At minimum annually, and immediately after any change to your state's rules that touches staff qualifications or ratios. Build the review date into the document and tie it to your license renewal window. When you update, note the reason and the rule or guidance that prompted it. Keep prior versions on file in case an inspector asks about your policy as of a specific date.
Sources
- HHS Office of Child Care, CCDF Final Rule 45 CFR Part 98: CCDF regulations require states to establish health and safety standards for child care providers, including criminal background check requirements for employees, contractors, and volunteers with regular access to children.
- HHS Office of Child Care, National Background Check Program: The CCDBG Act requires fingerprint-based FBI checks and state criminal history checks for all child care staff before they work with children; many states require renewal every three to five years.
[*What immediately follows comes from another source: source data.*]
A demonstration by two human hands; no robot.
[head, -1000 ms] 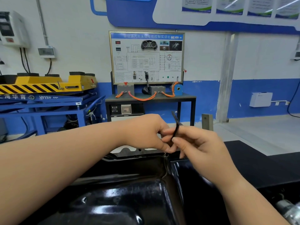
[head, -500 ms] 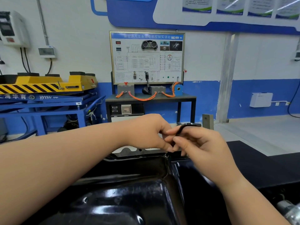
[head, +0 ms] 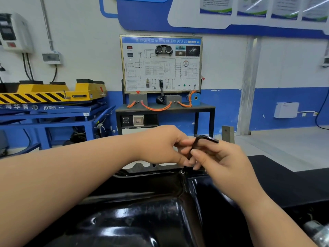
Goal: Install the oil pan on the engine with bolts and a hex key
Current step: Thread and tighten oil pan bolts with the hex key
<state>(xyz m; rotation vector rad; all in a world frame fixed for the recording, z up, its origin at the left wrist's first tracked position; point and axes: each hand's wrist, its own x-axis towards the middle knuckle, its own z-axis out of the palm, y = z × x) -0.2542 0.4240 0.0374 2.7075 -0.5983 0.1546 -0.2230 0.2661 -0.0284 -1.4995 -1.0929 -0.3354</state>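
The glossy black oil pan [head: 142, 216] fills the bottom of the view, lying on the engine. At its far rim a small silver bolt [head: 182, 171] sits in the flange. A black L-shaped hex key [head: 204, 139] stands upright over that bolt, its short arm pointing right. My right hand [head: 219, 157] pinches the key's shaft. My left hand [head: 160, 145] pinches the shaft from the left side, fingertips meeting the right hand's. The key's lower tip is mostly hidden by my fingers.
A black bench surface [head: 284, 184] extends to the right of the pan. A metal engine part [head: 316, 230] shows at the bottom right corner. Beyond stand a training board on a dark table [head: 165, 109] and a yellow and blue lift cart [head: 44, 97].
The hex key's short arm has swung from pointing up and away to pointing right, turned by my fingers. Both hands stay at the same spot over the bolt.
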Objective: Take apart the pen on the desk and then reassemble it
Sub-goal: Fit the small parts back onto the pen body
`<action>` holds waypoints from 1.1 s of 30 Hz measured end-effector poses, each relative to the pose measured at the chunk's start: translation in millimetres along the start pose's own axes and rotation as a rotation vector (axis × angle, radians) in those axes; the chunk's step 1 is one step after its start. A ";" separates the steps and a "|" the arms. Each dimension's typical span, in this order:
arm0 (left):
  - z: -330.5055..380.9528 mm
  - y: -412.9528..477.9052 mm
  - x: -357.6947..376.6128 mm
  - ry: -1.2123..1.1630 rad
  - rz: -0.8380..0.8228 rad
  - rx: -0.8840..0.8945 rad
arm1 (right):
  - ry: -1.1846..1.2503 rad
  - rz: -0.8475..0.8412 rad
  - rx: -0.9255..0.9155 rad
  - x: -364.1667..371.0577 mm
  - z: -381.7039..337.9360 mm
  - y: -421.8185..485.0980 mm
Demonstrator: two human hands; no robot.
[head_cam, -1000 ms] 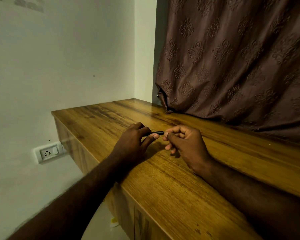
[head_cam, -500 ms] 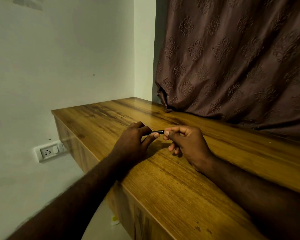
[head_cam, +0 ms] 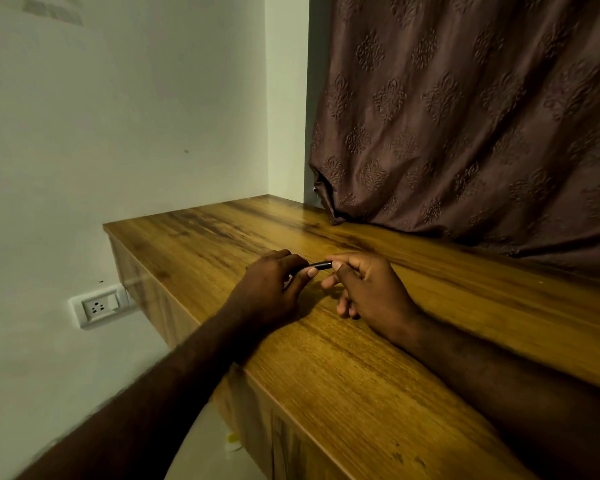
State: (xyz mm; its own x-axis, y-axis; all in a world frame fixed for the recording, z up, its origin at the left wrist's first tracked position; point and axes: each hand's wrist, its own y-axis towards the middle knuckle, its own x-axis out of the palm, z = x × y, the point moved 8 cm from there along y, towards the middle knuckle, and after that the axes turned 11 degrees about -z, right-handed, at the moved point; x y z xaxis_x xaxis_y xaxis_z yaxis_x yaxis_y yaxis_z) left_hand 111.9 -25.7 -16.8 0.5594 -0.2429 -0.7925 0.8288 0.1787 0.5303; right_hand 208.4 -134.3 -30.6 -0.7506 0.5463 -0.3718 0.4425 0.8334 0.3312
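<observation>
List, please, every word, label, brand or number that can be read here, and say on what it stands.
No text can be read.
The pen, held between the left hand and the right hand, shows too little to tell any print.
The wall socket shows no legible marking.

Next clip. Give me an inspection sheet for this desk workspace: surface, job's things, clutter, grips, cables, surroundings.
Surface: wooden desk, glossy grained top, cabinet front below.
Job's things: black pen, held just above the desk between both hands; only a short stretch shows, so its state of assembly cannot be told.
Clutter: nothing seen.
Grips: left hand pinches one end of the pen; right hand pinches the other end.
Cables: nothing seen.
Surroundings: white wall with a wall socket below desk level; brown curtain, patterned, its hem resting on the desk's far side.
</observation>
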 end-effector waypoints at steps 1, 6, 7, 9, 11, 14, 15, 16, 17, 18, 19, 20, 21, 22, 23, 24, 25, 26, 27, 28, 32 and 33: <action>0.3 0.3 -0.1 -0.007 0.000 0.001 | -0.012 -0.004 -0.003 0.0 0.0 0.2; -3.5 -0.1 0.6 -0.015 -0.003 -0.037 | -0.020 -0.007 0.007 -1.3 0.5 0.4; -4.4 0.1 0.5 -0.010 -0.006 -0.046 | -0.020 -0.004 0.012 -1.4 0.5 0.5; -3.9 0.4 0.7 -0.010 -0.011 -0.046 | -0.020 0.000 0.020 -1.4 0.4 -0.1; -2.3 0.1 0.5 -0.020 -0.007 -0.035 | -0.021 0.012 0.022 -1.9 -0.2 -1.1; -2.8 0.3 0.2 -0.018 -0.003 -0.034 | -0.023 0.066 -0.013 -5.4 -2.8 -2.8; -3.3 0.3 0.2 -0.021 -0.003 -0.036 | -0.025 0.090 -0.034 -7.6 -4.2 -3.5; -3.9 0.2 0.3 -0.024 -0.002 -0.040 | -0.028 0.109 -0.051 -9.4 -5.5 -4.4; -4.0 0.1 -0.3 -0.026 -0.001 -0.044 | -0.032 0.119 -0.060 -10.4 -6.3 -4.6; -4.0 0.1 -0.5 -0.026 -0.003 -0.049 | -0.035 0.121 -0.061 -10.6 -6.2 -4.8; -4.2 0.1 -0.4 -0.026 -0.008 -0.054 | -0.039 0.118 -0.058 -10.2 -5.6 -4.6; -4.6 0.2 -0.3 -0.025 -0.012 -0.060 | -0.041 0.112 -0.055 -9.8 -4.8 -4.0; -5.2 -0.2 0.1 -0.025 -0.016 -0.068 | -0.044 0.109 -0.055 -10.0 -4.6 -3.5; -5.5 -0.8 0.1 -0.027 -0.017 -0.075 | -0.051 0.113 -0.056 -11.8 -4.8 -2.9; -5.8 -0.7 -0.2 -0.030 -0.018 -0.084 | -0.064 0.126 -0.058 -15.6 -5.4 -2.1; -6.3 -0.6 -0.4 -0.036 -0.020 -0.094 | -0.079 0.148 -0.056 -21.6 -4.9 -1.6; -7.2 -0.6 -0.3 -0.043 -0.025 -0.109 | -0.098 0.175 -0.050 -29.5 -3.4 -1.3; -8.2 -0.7 -0.3 -0.049 -0.027 -0.126 | -0.125 0.204 -0.042 -38.8 -0.7 -0.9; -9.4 -0.8 -0.4 -0.046 -0.025 -0.138 | -0.167 0.234 -0.030 -48.6 3.3 -0.5; -10.8 -0.6 -0.2 -0.038 -0.019 -0.144 | -0.224 0.261 -0.009 -58.3 8.8 -0.1; -14.8 1.7 1.9 0.015 0.003 -0.105 | -0.450 0.303 0.115 -82.0 32.2 1.3; -15.5 1.9 2.9 0.026 0.000 -0.099 | -0.474 0.295 0.132 -82.8 35.3 2.1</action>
State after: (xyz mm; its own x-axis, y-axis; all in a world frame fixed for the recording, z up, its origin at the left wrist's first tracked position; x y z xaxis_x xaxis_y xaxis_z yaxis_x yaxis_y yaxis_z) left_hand 114.9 -11.3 -22.7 0.5579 -0.2182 -0.8007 0.8227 0.2722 0.4990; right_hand 288.8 -174.8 -29.6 -0.2975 0.7103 -0.6380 0.6802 0.6266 0.3803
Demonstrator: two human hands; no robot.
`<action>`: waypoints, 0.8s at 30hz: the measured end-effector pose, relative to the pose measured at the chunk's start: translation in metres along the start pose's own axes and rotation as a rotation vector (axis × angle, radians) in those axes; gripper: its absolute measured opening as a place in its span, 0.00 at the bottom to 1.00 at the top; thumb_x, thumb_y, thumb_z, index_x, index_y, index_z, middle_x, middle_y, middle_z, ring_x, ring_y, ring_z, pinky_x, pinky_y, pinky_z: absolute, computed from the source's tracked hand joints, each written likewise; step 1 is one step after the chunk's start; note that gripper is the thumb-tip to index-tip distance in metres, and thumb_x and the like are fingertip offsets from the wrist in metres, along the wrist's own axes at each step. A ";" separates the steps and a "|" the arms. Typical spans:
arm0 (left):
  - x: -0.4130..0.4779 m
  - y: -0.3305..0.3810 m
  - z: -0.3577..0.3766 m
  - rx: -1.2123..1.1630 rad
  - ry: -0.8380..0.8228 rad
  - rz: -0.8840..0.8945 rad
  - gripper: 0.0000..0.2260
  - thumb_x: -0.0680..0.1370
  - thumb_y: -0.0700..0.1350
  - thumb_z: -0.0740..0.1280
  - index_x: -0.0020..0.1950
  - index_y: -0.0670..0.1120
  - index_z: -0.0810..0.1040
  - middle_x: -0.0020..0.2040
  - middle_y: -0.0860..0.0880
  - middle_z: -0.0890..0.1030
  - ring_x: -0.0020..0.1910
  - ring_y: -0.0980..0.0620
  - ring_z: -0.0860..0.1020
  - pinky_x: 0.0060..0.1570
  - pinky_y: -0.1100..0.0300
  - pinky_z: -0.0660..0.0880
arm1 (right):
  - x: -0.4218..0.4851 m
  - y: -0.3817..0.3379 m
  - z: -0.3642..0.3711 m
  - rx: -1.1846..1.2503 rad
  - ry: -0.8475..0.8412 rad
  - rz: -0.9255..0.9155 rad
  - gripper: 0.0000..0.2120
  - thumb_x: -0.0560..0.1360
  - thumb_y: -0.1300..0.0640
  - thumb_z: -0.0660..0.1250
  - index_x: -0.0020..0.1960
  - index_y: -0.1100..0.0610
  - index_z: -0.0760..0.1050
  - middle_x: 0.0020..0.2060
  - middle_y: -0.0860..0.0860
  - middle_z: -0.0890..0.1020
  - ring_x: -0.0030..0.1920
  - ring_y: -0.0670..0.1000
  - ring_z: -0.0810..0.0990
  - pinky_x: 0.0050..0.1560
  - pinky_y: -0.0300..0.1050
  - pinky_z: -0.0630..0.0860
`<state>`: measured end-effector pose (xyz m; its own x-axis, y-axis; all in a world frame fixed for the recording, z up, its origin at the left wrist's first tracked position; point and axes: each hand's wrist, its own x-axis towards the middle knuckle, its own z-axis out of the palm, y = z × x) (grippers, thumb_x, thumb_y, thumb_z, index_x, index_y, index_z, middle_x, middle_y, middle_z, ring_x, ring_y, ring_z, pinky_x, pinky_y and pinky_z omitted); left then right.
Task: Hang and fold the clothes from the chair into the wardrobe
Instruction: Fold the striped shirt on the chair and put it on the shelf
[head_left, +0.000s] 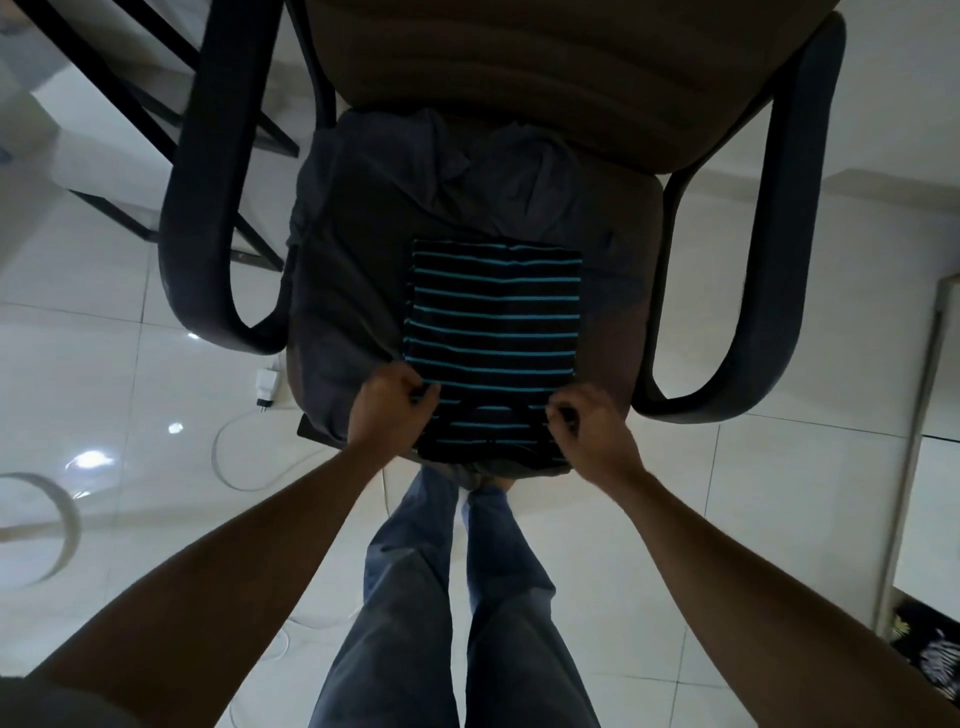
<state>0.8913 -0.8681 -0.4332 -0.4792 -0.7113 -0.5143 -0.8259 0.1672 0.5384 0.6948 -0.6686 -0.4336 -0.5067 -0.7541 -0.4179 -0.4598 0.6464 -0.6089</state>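
A black garment with thin teal stripes (493, 322) lies folded into a rectangle on the chair (769, 260), on top of a rumpled dark grey cloth (395, 208) that covers the seat. My left hand (389, 410) pinches the garment's near left corner. My right hand (587, 426) pinches its near right corner. The near edge of the garment bunches between my hands at the seat's front edge.
The chair has dark curved armrests (208, 208) on both sides and a brown padded back (571, 78). A white plug and cable (267, 389) lie on the glossy tiled floor at left. A black frame (130, 104) stands at the upper left. My legs stand just before the seat.
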 end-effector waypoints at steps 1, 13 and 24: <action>0.013 0.006 -0.003 -0.113 0.041 -0.059 0.09 0.77 0.52 0.71 0.49 0.48 0.76 0.41 0.53 0.79 0.38 0.57 0.77 0.40 0.66 0.72 | 0.013 -0.004 -0.003 0.032 0.043 0.017 0.10 0.79 0.52 0.66 0.57 0.55 0.78 0.54 0.51 0.79 0.57 0.50 0.77 0.59 0.50 0.77; 0.156 0.054 -0.012 -0.486 0.214 -0.265 0.18 0.74 0.49 0.75 0.57 0.46 0.72 0.52 0.49 0.79 0.50 0.53 0.79 0.53 0.60 0.78 | 0.175 -0.023 -0.023 0.452 0.244 0.317 0.24 0.79 0.54 0.67 0.73 0.56 0.66 0.41 0.42 0.79 0.47 0.42 0.80 0.57 0.38 0.76; 0.183 0.045 -0.021 -0.327 0.174 -0.156 0.21 0.73 0.44 0.76 0.62 0.47 0.73 0.56 0.50 0.79 0.51 0.55 0.78 0.47 0.71 0.75 | 0.189 -0.012 -0.026 0.348 0.363 0.389 0.18 0.79 0.56 0.66 0.68 0.55 0.72 0.47 0.47 0.81 0.47 0.43 0.79 0.47 0.26 0.72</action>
<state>0.7729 -1.0054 -0.4889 -0.2744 -0.8207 -0.5011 -0.7333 -0.1585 0.6612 0.5857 -0.8157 -0.4880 -0.8318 -0.3450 -0.4349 0.0408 0.7433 -0.6677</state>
- California Department of Social Services, Title 22 Child Care Licensing Regulations: California Title 22 regulations define substitutes and require them to meet the same 15-hour health and safety training requirements as regular staff before working in a licensed facility.
- Child Care Aware of America, State Fact Sheets: Child Care Aware of America publishes annual state fact sheets documenting licensed child-to-staff ratios for all 50 states across all age groups.
- Texas Health and Human Services, Child Care Licensing Rules: Texas Child Care Licensing rules require all individuals working with children in a licensed center, including substitutes, to complete pre-service orientation and meet minimum age requirements before working unsupervised.
- Minnesota Department of Human Services, Family Child Care Licensing: Minnesota family child care rules require a substitute to be at least 18 years old, hold current first aid and CPR certification, and complete required background studies before the provider leaves them in charge.
- Child Care and Development Block Grant Act of 2014, Public Law 113-186: The CCDBG Act of 2014 significantly strengthened health and safety requirements, requiring states to establish pre-service and ongoing training, criminal background checks, and minimum health and safety standards for licensed providers receiving CCDF funds.
- HHS Office of Child Care, Policy Issuances and Technical Assistance: The Office of Child Care publishes policy issuances and technical assistance documents updating states on CCDF/CCDBG implementation requirements, including changes to health and safety standards.
- National Resource Center for Health and Safety in Child Care and Early Education: The NRC publishes Caring for Our Children national health and safety standards, which inform state licensing rules on staff qualifications including substitutes and ratio maintenance.